Islamic State terrorists pose growing threat across Africa
Last week, Niger’s President Mohamed Bazoum said his country needed technological assistance from its European partners to fight jihadis. He complained of swaths of territory in Mali and Niger being taken over by the so-called “Islamic State” (IS) — known also as ISIS — and its affiliates.
Bazoum’s comments came as French President Emmanuel Macron announced France would start closing military bases in northern Mali by the end of 2021, including the 5,100-member Barkhane force.
“We are going to reorganize ourselves in line with this need to stop this spread to the south,” Macron told reporters.
“Unfortunately, ISIS is so widespread in Africa today that you can say it is across the continent,” Nigerian political analyst Bulama Bukarti told DW. “You are talking about groups of countries and subregions.”
Jihadis have taken control of significant territories in the Sahel and the Lake Chad regions, which include parts of Mali, Burkina Faso, Niger, Chad and Nigeria. In 2018, the West Africa Center for Counter Extremism (WACCE) reported up to 6,000 West Africans who had fought with IS had returned home from Iraq and Syria after the group’s self-proclaimed caliphate collapsed.
“It was only a matter of time before we would begin to see ISIS activities replicated in their home countries,” said Mutaru Mumuni Muqthar, director of the WACCE in Ghana.
He said West African countries with weak national institutions and high unemployment rates for young people have eroded resistance to the “Islamic State.”
“We have pervasive, ‘ungoverned’ spaces that allow affiliate groups to operate on the blind side of security forces. Countries currently going through different conflicts make them vulnerable,” Muqthar told DW.
While coastal west African states so far have largely avoided attacks, that could soon change, Muqthar warned. The threat increases the longer IS-affiliated groups “fester” and can mobilize resources and capacities in areas currently under their control, he said.
“That is the end game for ‘Islamic State,’ and that is why I believe the entire region is at risk of having a whole new caliphate established,” he said.
Bukarti points out that the IS strategy of “recruiting locally entrenched troops who know the area very well” has contributed to the groups’ successes against national and regional security forces.
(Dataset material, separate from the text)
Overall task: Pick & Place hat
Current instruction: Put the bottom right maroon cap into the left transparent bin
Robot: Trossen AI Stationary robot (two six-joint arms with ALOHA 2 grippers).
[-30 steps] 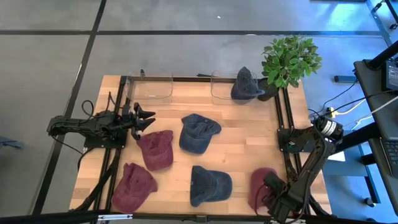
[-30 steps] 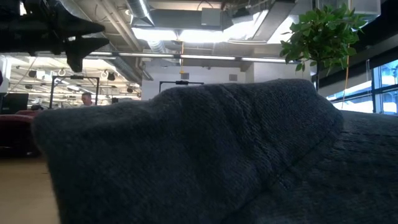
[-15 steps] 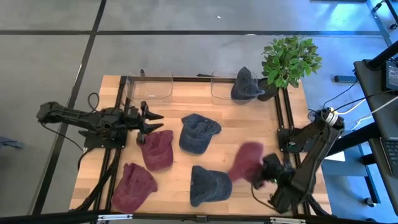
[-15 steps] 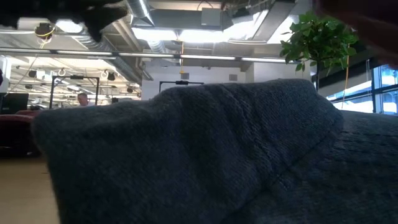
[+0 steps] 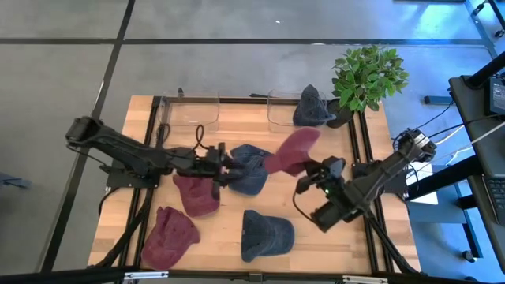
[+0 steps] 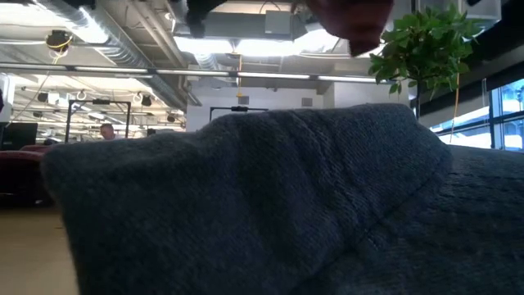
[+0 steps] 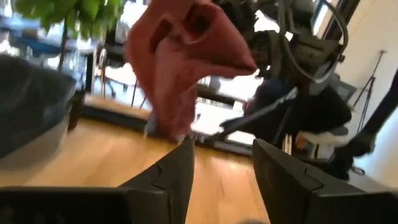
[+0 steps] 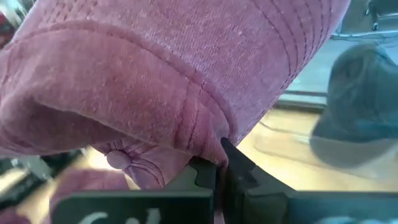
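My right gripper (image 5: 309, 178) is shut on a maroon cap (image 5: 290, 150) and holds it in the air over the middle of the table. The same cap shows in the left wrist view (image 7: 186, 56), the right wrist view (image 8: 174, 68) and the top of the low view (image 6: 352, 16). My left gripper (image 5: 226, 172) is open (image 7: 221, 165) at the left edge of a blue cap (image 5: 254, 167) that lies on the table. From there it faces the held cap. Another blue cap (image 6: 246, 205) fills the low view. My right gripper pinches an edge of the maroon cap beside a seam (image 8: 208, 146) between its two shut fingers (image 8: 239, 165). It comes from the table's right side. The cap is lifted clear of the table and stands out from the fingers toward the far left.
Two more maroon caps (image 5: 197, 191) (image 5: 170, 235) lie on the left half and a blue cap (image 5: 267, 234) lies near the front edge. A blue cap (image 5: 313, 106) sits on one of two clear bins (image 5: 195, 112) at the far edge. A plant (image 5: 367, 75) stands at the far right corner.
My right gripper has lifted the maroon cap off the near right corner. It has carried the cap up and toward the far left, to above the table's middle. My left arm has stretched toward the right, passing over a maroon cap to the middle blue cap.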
Reports of bloody attacks by the Allied Democratic Forces (ADF) in eastern Congo have sparked fears that the group has an affiliation to the Islamic state. Recently, 50 villagers were killed in two attacks blamed on the ADF, the Kivu Security Tracker research group said. This March, the United States officially linked the ADF and IS.
But Christoph Vogel of the Belgium-based Ghent University Conflict Research Group said there is not a lot of evidence to prove the groups are linked. He acknowledged, however, that the “Islamic State” has an interest in gaining a foothold in areas lacking social cohesion and socioeconomic well-being, such as eastern Congo.
“The populations in the Congo are not very open to religious extremism in general. Conflicts are more about identity politics, land, political problems, but it’s rare that religious mobilization works,” he told DW.
Vogel describes the armed groups operating in the eastern Congo as “pragmatic and flexible,” especially in terms of partnerships. The ADF, he said, has entertained alliances with local groups.
“In the past few years, we’ve observed international ISIS propaganda media channels actually spreading information about the ADF’s battlefield operations and attacks and then claiming these under the label of the ‘Islamic State.’ We don’t know if this is just a loose connection aimed at propaganda or if there are deeper links in terms of recruitment, supply or training,” he told DW.
Vogel added that the ADF’s methods and attacks have not changed significantly over the years.
While some Western-backed efforts to stem the spread of “Islamic State” operations in the Sahel and central Africa have lost steam, the European Union, the Southern African Development Community (SADC) and regional neighbors are gearing up to defend the resource-rich region of Cabo Delgado in northern Mozambique from jihadis. More than 800,000 people have been displaced and some 1.3 million people are living in severe humanitarian need, the EU has said.
The EU’s military mission is intended to train Mozambican forces, while Rwanda has sent 1,000 police and army personnel. Regional body SADC has also sent troops. While securing northern Mozambique is the prime objective, each mission has its own aims and parameters, according the security analyst Ryan Cummings from Signal Risk in South Africa. He said Mozambique’s decision to allow foreign troops to stabilize Cabo Delgado “may have come from external pressure, from stakeholders in the liquified natural gas sector”.
“In the medium term, it would be unrealistic to see significant gains or change in the trajectory in the insurgency,” Cummings told DW.
He said there is evidence to suggest the insurgents have a “foothold” in southern Tanzania, and could “melt away” to ride out the deployment of foreign troops.
“We saw something very similar happen in Nigeria, where a multinational force deployed against Boko Haram in 2015,” he said, adding that Boko Haram simply held out across the border in neighboring countries.